DIRECTIONS FOR THIS TASK:
Looking through the listing below, state how many lines have the word "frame" in them. Only the number should be given.

========================================================================

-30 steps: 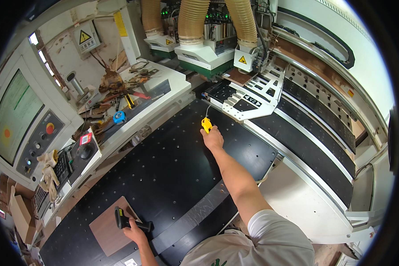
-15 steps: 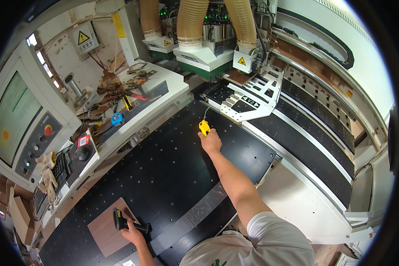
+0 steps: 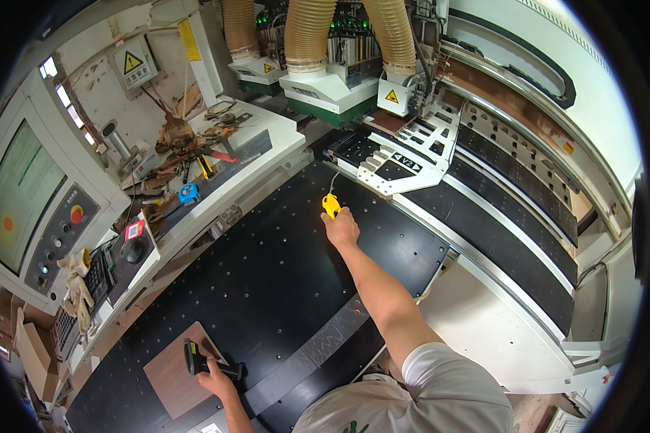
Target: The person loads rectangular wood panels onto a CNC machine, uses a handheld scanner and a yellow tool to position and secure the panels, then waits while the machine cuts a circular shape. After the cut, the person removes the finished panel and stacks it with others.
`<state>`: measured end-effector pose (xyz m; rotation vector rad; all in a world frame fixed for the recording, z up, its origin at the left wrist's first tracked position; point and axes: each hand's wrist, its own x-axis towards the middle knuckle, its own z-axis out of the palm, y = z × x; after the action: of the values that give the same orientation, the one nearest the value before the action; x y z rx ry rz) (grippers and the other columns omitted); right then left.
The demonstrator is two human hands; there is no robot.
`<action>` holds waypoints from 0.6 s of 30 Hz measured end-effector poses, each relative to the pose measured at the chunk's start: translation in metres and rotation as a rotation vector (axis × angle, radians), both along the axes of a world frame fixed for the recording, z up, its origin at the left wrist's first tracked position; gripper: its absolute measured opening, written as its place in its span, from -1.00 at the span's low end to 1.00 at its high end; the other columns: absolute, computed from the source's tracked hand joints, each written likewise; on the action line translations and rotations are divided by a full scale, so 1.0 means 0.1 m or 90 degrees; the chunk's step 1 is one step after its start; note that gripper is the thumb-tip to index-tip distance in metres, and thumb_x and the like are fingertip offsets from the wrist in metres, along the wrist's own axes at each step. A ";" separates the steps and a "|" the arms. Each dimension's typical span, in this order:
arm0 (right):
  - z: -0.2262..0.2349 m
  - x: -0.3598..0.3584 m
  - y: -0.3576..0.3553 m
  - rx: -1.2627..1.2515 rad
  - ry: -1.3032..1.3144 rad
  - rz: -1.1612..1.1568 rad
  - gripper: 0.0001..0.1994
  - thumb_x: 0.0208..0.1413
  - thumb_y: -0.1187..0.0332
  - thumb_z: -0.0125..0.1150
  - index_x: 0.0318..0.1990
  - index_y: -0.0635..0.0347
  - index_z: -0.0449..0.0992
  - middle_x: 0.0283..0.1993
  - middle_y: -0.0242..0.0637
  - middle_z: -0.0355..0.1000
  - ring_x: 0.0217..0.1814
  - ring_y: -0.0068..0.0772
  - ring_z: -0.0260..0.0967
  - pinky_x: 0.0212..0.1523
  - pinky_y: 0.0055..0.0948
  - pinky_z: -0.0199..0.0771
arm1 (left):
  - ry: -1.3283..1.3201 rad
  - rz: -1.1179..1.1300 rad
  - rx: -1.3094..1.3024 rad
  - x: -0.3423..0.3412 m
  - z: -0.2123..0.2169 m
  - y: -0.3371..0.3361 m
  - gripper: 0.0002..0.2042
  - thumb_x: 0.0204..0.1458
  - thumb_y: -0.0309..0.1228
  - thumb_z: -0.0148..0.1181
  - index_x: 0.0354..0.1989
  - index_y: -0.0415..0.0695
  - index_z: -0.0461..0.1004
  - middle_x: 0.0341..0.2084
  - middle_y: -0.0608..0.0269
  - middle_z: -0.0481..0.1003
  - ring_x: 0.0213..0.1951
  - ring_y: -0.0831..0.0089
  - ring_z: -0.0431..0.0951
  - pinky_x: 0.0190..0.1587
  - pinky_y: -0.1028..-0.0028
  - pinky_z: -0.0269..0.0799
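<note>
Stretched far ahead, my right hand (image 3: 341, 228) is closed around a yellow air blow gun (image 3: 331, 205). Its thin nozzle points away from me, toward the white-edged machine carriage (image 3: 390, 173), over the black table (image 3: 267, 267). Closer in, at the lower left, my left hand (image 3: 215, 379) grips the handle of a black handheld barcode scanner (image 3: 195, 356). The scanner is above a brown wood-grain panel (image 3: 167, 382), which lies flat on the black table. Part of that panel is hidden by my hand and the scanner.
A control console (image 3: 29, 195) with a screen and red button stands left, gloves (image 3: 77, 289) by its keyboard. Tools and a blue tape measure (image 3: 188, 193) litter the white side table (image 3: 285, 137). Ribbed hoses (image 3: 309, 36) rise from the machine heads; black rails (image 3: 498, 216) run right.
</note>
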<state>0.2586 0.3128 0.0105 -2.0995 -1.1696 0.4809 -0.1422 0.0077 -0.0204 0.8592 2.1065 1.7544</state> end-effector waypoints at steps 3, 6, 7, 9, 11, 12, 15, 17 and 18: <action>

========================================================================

ANSWER FOR THIS EXERCISE:
2